(Extracted data entries)
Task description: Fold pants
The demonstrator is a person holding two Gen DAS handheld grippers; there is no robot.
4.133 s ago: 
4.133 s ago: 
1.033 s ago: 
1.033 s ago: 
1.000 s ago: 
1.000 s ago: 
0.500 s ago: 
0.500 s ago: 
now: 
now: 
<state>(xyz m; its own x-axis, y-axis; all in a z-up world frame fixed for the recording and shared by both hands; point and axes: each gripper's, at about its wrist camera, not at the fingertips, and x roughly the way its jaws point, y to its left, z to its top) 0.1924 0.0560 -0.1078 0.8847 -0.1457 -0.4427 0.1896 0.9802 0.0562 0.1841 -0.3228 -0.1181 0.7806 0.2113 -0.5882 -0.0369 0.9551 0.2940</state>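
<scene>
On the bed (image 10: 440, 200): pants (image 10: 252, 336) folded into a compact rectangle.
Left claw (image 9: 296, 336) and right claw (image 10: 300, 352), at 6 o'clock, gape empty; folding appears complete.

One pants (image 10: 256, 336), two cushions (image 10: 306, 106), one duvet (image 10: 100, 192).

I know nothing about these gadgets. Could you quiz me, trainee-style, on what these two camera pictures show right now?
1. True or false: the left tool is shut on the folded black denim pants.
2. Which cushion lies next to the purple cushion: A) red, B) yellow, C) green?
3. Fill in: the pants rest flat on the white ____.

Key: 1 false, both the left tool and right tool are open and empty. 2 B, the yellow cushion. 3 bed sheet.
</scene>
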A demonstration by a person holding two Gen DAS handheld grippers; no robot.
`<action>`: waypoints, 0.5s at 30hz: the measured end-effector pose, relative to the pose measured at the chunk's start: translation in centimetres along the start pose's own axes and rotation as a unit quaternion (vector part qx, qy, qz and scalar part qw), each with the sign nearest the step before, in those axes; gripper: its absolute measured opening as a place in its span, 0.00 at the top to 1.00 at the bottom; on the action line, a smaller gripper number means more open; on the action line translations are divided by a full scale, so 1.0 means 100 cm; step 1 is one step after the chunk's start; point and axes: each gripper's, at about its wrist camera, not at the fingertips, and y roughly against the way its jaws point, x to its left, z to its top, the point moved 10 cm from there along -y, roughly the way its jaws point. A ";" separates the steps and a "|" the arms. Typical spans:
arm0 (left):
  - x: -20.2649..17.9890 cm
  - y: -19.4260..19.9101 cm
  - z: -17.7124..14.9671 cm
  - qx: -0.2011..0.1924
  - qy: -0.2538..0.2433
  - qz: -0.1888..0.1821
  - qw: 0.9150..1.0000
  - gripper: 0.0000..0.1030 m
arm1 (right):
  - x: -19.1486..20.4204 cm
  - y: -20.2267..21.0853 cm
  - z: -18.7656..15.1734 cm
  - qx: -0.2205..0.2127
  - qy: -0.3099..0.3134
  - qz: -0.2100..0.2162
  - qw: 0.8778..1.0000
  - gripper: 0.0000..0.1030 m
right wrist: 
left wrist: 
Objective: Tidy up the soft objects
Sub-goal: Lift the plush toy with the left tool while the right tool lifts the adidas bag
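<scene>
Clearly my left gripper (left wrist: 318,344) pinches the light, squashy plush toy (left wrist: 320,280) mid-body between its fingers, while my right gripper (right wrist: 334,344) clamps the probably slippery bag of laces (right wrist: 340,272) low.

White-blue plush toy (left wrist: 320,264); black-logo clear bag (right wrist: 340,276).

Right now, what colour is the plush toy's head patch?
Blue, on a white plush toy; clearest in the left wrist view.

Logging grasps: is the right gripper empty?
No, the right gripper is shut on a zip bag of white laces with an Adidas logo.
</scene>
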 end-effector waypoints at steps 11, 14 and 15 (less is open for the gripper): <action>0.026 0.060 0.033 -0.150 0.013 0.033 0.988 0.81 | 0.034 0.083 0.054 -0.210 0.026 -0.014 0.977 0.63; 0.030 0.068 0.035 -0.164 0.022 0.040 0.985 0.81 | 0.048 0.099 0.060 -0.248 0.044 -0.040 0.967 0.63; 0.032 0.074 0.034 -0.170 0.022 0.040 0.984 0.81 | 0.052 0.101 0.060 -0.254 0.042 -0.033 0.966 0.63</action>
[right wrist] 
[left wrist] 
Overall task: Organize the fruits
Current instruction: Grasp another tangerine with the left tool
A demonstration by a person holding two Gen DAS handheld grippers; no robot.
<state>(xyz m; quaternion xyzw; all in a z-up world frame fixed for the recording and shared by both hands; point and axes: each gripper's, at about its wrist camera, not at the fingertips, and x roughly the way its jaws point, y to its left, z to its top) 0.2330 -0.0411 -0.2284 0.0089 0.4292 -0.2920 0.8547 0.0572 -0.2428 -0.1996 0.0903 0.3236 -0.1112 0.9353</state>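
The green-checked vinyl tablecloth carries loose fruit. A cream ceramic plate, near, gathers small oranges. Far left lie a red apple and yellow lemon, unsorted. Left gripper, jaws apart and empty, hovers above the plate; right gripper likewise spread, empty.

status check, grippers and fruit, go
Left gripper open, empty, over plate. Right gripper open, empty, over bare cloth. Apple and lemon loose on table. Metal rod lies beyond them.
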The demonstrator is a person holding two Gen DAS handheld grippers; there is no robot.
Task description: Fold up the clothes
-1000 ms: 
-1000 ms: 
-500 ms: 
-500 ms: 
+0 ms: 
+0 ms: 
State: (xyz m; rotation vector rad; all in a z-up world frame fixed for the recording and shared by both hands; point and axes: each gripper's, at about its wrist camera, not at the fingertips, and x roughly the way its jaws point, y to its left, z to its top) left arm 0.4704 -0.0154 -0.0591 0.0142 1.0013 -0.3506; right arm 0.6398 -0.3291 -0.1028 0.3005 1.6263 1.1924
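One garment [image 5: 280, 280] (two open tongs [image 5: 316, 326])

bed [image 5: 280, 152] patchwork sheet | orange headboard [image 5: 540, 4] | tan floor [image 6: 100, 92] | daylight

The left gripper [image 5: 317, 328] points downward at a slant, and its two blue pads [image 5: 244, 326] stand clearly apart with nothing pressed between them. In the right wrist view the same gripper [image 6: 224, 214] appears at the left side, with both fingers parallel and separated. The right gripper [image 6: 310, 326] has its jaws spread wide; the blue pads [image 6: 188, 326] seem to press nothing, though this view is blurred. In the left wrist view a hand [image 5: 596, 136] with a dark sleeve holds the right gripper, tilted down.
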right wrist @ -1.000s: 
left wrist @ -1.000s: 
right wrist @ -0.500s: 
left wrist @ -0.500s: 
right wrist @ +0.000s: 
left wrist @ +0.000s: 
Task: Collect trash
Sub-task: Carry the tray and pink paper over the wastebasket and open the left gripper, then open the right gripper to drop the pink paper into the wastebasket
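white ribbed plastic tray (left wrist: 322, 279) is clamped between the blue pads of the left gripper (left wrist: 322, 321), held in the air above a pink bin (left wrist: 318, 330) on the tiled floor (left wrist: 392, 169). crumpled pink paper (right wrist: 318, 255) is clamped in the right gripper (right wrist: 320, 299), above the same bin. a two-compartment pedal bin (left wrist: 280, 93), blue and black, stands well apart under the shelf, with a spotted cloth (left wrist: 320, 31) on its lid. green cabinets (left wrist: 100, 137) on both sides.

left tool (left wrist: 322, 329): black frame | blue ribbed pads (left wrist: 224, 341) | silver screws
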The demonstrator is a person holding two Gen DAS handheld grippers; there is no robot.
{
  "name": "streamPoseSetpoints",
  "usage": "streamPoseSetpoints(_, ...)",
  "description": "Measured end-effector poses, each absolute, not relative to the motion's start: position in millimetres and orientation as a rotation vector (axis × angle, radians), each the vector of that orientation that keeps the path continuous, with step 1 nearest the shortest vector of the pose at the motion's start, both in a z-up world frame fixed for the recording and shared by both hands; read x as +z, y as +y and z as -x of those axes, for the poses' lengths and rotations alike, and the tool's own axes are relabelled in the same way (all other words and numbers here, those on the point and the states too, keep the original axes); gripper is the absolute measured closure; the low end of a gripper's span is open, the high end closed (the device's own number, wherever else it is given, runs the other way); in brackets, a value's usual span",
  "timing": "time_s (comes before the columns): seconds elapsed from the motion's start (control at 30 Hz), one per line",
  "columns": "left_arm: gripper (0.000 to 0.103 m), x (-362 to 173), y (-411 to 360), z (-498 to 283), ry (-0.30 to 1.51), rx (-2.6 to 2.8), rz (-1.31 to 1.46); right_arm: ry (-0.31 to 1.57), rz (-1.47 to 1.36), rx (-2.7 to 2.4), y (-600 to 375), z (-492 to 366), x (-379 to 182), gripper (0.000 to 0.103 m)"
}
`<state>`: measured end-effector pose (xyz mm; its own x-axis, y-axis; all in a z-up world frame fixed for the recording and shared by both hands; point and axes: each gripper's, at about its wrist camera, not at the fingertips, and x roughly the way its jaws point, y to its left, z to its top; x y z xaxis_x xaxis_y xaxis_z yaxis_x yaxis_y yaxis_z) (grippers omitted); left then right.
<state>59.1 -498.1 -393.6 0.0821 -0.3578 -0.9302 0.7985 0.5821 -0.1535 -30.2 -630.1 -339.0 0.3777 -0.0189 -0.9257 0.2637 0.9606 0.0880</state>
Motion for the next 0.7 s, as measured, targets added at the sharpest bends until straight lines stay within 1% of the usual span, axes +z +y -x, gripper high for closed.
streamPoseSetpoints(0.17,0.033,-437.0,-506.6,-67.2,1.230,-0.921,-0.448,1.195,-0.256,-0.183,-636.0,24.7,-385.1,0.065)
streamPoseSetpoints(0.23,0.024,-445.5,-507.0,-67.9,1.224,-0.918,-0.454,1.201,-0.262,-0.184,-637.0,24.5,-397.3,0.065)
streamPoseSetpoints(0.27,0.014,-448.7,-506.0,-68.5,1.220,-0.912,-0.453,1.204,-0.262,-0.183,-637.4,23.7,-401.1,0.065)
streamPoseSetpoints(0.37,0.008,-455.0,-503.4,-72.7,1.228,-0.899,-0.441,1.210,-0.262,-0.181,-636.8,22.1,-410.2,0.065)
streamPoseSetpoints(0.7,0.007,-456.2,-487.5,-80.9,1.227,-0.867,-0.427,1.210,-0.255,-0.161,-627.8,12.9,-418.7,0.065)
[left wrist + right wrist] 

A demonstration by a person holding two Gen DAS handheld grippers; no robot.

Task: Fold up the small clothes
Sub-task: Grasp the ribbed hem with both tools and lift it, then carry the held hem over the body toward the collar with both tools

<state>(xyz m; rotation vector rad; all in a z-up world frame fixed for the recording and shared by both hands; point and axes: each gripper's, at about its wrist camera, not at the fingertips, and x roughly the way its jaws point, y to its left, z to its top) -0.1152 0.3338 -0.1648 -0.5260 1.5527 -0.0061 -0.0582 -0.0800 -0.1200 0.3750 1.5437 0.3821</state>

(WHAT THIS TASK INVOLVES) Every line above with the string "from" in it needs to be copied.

(ANSWER BOX)
`<action>`: waypoints, 0.5s at 30hz: the measured end-effector pose, relative to the pose measured at the chunk's start: translation in centimetres along the start pose's own axes and rotation as a unit quaternion (vector part qx, qy, qz and scalar part qw), each with the sign nearest the step before, in those axes; gripper: its absolute measured opening as a place in its span, 0.00 at the top to 1.00 at the bottom; on the action line, a smaller gripper number means more open; on the action line translations are divided by a full scale, so 1.0 means 100 cm; step 1 is one step after the chunk's start; point and axes: each gripper's, at about its wrist camera, not at the fingertips, and y roughly against the way its jaws point, x to its left, z to its top, the point moved 10 cm from there along -y, roughly the way its jaws point. A ";" separates the steps and a "|" the arms. Typical spans:
  "timing": "time_s (comes before the columns): seconds elapsed from the motion's start (control at 30 Hz), one per line",

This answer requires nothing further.